Un écrivain, qu’on nomme, je crois, Pluche, a prétendu faire de Moïse un grand physicien ; un autre avait auparavant concilié Moïse avec Descartes, et avait imprimé le Cartesius mosaïzans[1] ; selon lui. Moïse avait inventé le premier les tourbillons et la matière subtile ; mais on sait assez que Dieu, qui fit de Moïse un grand législateur, un grand prophète, ne voulut point du tout en faire un professeur de physique ; il instruisit les Juifs de leur devoir, et ne leur enseigna pas un mot de philosophie. Calmet, qui a beaucoup compilé, et qui n’a raisonné jamais, parle du système des Hébreux ; mais ce peuple grossier était bien loin d’avoir un système ; il n’avait pas même d’école de géométrie ; le nom leur en était inconnu ; leur seule science était le métier de courtier et l’usure.
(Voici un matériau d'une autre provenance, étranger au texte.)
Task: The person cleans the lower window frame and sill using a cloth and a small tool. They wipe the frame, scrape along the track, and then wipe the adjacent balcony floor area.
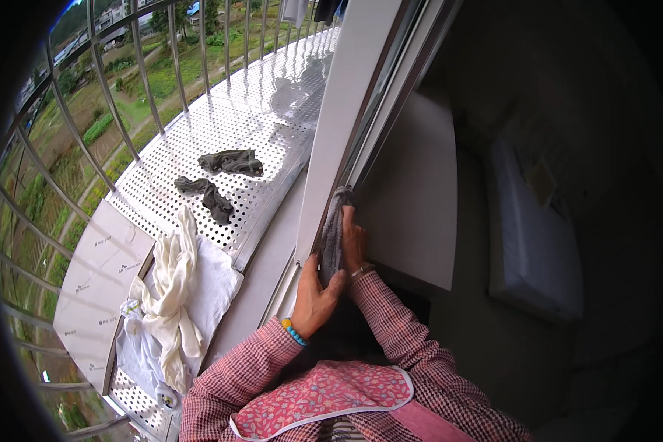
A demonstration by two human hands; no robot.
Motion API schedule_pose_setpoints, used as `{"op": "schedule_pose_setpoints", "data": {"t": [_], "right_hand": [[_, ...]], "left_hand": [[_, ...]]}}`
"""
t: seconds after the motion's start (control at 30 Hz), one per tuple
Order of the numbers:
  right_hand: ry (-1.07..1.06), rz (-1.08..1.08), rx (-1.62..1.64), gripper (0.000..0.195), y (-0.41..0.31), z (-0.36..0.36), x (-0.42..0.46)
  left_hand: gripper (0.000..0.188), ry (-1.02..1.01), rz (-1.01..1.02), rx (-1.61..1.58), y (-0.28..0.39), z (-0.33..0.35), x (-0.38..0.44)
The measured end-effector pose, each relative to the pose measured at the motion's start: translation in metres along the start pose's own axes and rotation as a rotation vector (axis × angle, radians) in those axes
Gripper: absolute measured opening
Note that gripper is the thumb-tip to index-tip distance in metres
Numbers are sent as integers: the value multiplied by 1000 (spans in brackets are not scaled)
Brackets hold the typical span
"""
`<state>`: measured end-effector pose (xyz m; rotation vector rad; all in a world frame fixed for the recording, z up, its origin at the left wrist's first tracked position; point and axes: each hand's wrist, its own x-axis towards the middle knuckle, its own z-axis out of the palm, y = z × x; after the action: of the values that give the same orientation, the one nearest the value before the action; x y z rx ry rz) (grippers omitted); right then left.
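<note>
A grey towelling cloth (331,243) lies bunched along the inner edge of a white sliding window frame (340,110). My right hand (354,237) grips the cloth from the right, its fingers pressing the upper part against the frame. Lower down, my left hand (316,301) has the cloth's near end between thumb and fingers, with the fingertips beside the frame's bottom corner. The palm side of my right hand is hidden. Below both hands runs the pale window track (282,295).
Left of the window, a perforated metal ledge (160,166) carries two dark crumpled cloths (231,162) (212,201), cream fabric (171,298), a white cloth (215,276) and a printed board (96,293). Metal railings (102,83) bound it. Inside are a desk-like surface (409,204) and a mattress (536,237).
</note>
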<state>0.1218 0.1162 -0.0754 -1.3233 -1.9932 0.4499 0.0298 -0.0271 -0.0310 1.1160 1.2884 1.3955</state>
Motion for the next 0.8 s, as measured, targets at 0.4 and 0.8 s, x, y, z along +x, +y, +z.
{"op": "schedule_pose_setpoints", "data": {"t": [0.4, 0.8], "right_hand": [[137, 90, 119, 31, 14, -40, -48], [182, 294, 590, 35, 0, -56, -78]], "left_hand": [[24, 358, 140, -401, 25, 13, -1], [20, 280, 92, -260, 43, 9, -4]]}}
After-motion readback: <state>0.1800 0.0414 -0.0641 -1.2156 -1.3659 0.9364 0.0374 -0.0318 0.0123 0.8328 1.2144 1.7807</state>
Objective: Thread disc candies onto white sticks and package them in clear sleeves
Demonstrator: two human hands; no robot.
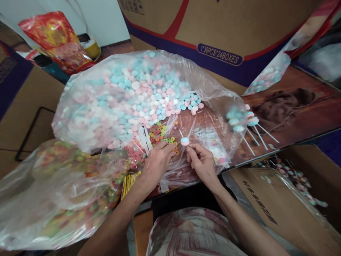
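Note:
My right hand (pixel 201 162) pinches a thin white stick with a pink and blue candy disc (pixel 184 141) threaded on its top. My left hand (pixel 157 161) reaches to the small colourful ring candies (pixel 160 133) lying on the plastic, fingertips beside them and close to the stick. A bundle of bare white sticks (pixel 144 138) lies just left of the rings. Behind them a large clear bag (pixel 112 103) is full of pink, blue and white candy discs, some spilling out near its mouth (pixel 192 103).
Finished candy sticks (pixel 250 126) lie on the brown table (pixel 301 110) to the right. A second clear bag of colourful rings (pixel 53 192) sits at the left. A big cardboard carton (pixel 221 32) stands behind, an open box (pixel 282 206) of wrapped pieces at lower right.

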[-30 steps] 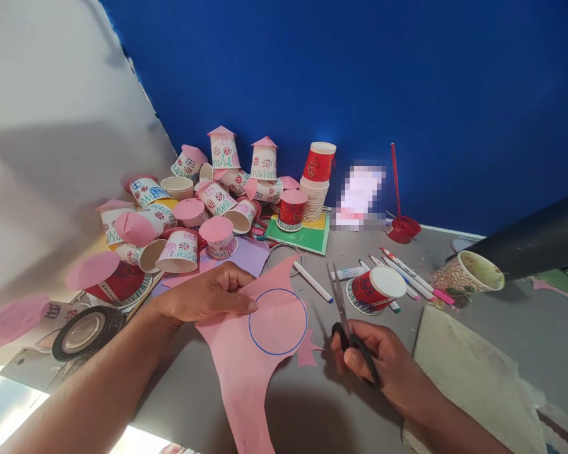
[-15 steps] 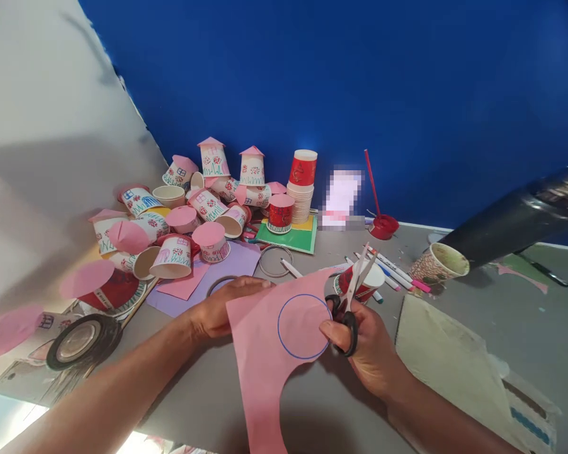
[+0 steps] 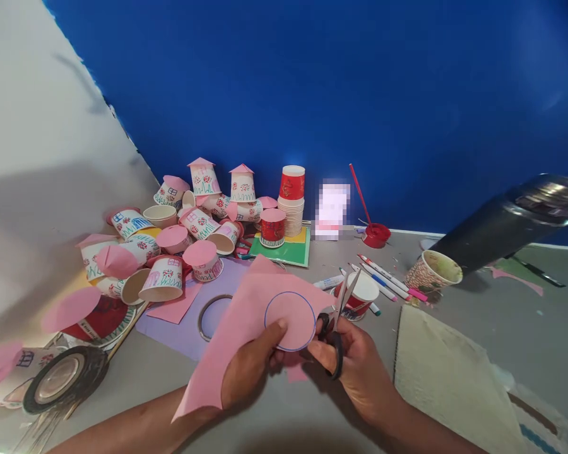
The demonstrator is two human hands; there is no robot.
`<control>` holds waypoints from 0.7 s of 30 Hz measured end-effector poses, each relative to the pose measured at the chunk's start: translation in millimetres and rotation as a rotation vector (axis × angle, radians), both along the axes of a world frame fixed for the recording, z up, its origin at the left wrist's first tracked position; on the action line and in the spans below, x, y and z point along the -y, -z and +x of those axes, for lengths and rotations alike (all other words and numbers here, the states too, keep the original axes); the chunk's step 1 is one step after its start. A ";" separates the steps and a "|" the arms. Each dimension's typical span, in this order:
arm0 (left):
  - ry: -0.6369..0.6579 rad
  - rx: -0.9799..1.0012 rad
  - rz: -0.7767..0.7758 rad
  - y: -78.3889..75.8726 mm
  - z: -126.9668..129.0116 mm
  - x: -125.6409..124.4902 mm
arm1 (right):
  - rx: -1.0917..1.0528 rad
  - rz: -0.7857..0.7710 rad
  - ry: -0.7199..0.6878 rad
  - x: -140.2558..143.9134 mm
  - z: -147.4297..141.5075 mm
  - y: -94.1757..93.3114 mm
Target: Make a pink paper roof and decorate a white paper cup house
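My left hand [image 3: 255,362] grips a sheet of pink paper [image 3: 236,309], thumb on top and fingers underneath. A blue circle is drawn on the sheet, and a curved piece has been cut from its edge. In my right hand [image 3: 360,366] is a pair of scissors [image 3: 338,321] with black handles. The blades point up and away, slightly parted, beside the paper's right edge. Just beyond them a red and white paper cup [image 3: 362,293] lies among several markers [image 3: 388,277]. A purple sheet [image 3: 170,337] with a ring [image 3: 208,318] on it is partly covered by the pink paper.
Several decorated paper cups with pink tops [image 3: 165,277] are heaped at left. A cup stack [image 3: 292,208] stands by the blue wall, near a red dish [image 3: 376,236]. A tape roll [image 3: 59,381] lies front left. At right are a dark flask [image 3: 483,221], patterned cup [image 3: 430,271] and pale cloth [image 3: 449,372].
The pink sheet has been turned, its long strip now pointing lower left. My left hand has moved from its far edge to below the circle. The scissors stay in my right hand.
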State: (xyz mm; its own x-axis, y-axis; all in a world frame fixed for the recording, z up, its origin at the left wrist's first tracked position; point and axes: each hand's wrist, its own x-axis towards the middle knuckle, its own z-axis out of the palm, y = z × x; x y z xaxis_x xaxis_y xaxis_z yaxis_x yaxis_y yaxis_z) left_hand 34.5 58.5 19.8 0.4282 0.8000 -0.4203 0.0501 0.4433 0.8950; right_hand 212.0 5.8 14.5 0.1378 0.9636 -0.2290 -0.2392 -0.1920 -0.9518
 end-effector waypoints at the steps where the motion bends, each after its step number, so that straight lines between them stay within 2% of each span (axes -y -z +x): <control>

On trouve dans leurs livres quelques idées louches, incohérentes, et dignes en tout d’un peuple barbare, sur la structure du ciel. Leur premier ciel était l’air ; le second, le firmament, où étaient attachées les étoiles : ce firmament était solide et de glace, et portait les eaux supérieures, qui s’échappèrent de ce réservoir par des portes, des écluses, des cataractes, au temps du déluge.

Au-dessus de ce firmament, ou de ces eaux supérieures, était le troisième ciel, ou l’empyrée, où saint Paul fut ravi. Le firmament était une espèce de demi-voûte qui embrassait la terre. Le soleil ne faisait point le tour d’un globe qu’ils ne connaissaient pas. Quand il était parvenu à l’occident, il revenait à l’orient par un chemin inconnu ; et si on ne le voyait pas, c’était, comme le dit le baron de Fœneste, parce qu’il revenait de nuit[2].

Encore les Hébreux avaient-ils pris ces rêveries des autres peuples. La plupart des nations, excepté l’école des Chaldéens, regardaient le ciel comme solide ; la terre fixe et immobile était plus longue d’orient en occident, que du midi au nord, d’un grand tiers : de là viennent ces expressions de longitude et de latitude que nous avons adoptées. On voit que dans cette opinion il était impossible qu’il y eût des antipodes. Aussi saint Augustin traite l’idée des antipodes d’absurdité ; et Lactance, que nous avons

  1. Jean Amerpoel est auteur du Cartesius mosaïzans, seu evidens et facilis conciliato philosophiœ Cartesii cum historia creationis primo capite Geneseos per Mosem tradita, Leuwarden, 1669, in-12.
  2. Voyez la note 1 de la page 185.